> What the task requires
Leave out the pictures and restate every entry word for word.

> Input for this task
○ ○ ○ ○ ○ ○ ○
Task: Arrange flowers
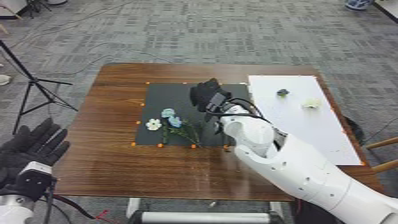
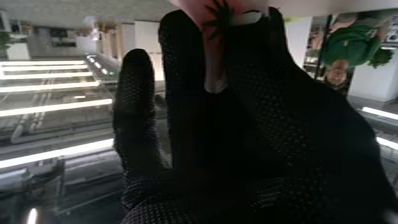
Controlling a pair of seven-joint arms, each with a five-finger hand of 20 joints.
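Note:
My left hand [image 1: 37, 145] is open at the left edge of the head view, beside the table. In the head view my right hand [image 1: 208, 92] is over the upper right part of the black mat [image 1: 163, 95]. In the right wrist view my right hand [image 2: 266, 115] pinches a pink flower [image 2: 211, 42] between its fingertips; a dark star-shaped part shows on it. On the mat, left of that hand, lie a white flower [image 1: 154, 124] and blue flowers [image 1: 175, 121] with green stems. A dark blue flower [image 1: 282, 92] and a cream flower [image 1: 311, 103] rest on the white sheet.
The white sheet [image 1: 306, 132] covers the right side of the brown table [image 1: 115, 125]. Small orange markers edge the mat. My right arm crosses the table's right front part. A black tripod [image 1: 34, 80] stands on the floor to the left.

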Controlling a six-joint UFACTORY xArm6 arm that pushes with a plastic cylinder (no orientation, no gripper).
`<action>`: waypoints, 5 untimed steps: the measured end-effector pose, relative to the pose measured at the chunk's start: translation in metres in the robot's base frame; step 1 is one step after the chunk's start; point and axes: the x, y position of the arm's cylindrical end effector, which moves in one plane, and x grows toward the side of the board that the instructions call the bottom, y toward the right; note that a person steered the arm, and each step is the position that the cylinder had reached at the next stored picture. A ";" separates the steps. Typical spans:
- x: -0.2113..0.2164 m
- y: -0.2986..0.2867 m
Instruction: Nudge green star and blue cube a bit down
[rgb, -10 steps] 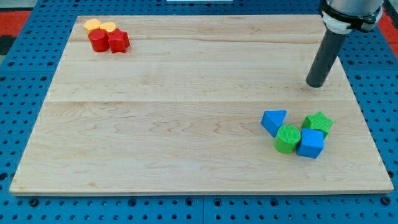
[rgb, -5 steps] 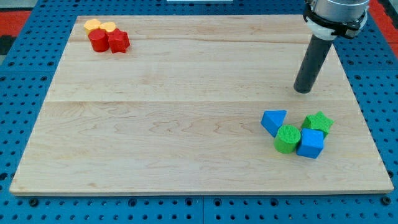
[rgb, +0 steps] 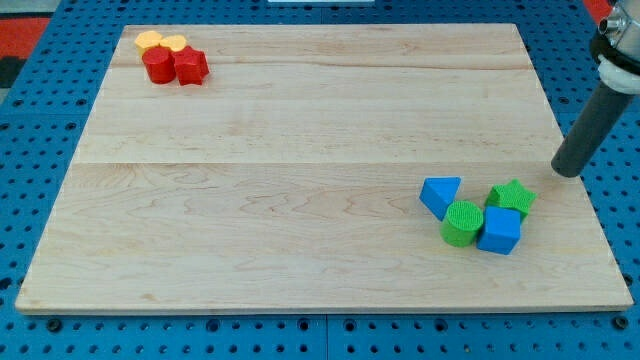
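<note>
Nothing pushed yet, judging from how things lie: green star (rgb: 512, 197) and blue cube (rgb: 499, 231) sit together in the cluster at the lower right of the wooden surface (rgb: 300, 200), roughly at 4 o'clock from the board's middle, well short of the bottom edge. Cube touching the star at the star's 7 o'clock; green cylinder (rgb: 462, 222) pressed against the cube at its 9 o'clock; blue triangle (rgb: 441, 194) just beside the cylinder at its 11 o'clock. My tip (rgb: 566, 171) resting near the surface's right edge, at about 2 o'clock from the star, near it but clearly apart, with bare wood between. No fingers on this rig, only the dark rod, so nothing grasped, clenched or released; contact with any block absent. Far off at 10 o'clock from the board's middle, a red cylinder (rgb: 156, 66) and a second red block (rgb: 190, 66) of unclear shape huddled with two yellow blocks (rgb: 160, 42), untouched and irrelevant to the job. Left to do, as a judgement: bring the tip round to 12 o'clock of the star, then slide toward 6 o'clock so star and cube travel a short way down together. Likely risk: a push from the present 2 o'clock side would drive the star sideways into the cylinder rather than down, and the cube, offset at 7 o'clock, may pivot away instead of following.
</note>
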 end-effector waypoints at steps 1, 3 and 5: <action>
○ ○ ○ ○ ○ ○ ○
> Answer section
Task: Arrange flowers
Controlling a pair of seven-joint arms, each with a five-finger hand of 20 joints.
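Note:
My left hand [image 1: 37, 145] is open at the left edge of the head view, beside the table. In the head view my right hand [image 1: 208, 92] is over the upper right part of the black mat [image 1: 163, 95]. In the right wrist view my right hand [image 2: 266, 115] pinches a pink flower [image 2: 211, 42] between its fingertips; a dark star-shaped part shows on it. On the mat, left of that hand, lie a white flower [image 1: 154, 124] and blue flowers [image 1: 175, 121] with green stems. A dark blue flower [image 1: 282, 92] and a cream flower [image 1: 311, 103] rest on the white sheet.
The white sheet [image 1: 306, 132] covers the right side of the brown table [image 1: 115, 125]. Small orange markers edge the mat. My right arm crosses the table's right front part. A black tripod [image 1: 34, 80] stands on the floor to the left.
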
Controlling a six-joint UFACTORY xArm6 arm that pushes with a plastic cylinder (no orientation, no gripper).
`<action>`: waypoints, 5 untimed steps: the measured end-effector pose, relative to the pose measured at the chunk's start: translation in metres in the robot's base frame; step 1 is one step after the chunk's start; point and axes: the x, y position of the arm's cylindrical end effector, which moves in one plane, and x grows toward the side of the board that the instructions call the bottom, y toward the right; note that a person steered the arm, and each step is the position that the cylinder had reached at the next stored picture. A ";" separates the steps. Typical spans:
- x: -0.2113..0.2164 m
- y: -0.2986..0.2867 m
Instruction: Nudge green star and blue cube a bit down
[rgb, -10 steps] 
[rgb, -5 steps] 
[rgb, +0 steps] 
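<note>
Nothing pushed yet, judging from how things lie: green star (rgb: 512, 197) and blue cube (rgb: 499, 231) sit together in the cluster at the lower right of the wooden surface (rgb: 300, 200), roughly at 4 o'clock from the board's middle, well short of the bottom edge. Cube touching the star at the star's 7 o'clock; green cylinder (rgb: 462, 222) pressed against the cube at its 9 o'clock; blue triangle (rgb: 441, 194) just beside the cylinder at its 11 o'clock. My tip (rgb: 566, 171) resting near the surface's right edge, at about 2 o'clock from the star, near it but clearly apart, with bare wood between. No fingers on this rig, only the dark rod, so nothing grasped, clenched or released; contact with any block absent. Far off at 10 o'clock from the board's middle, a red cylinder (rgb: 156, 66) and a second red block (rgb: 190, 66) of unclear shape huddled with two yellow blocks (rgb: 160, 42), untouched and irrelevant to the job. Left to do, as a judgement: bring the tip round to 12 o'clock of the star, then slide toward 6 o'clock so star and cube travel a short way down together. Likely risk: a push from the present 2 o'clock side would drive the star sideways into the cylinder rather than down, and the cube, offset at 7 o'clock, may pivot away instead of following.
</note>
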 end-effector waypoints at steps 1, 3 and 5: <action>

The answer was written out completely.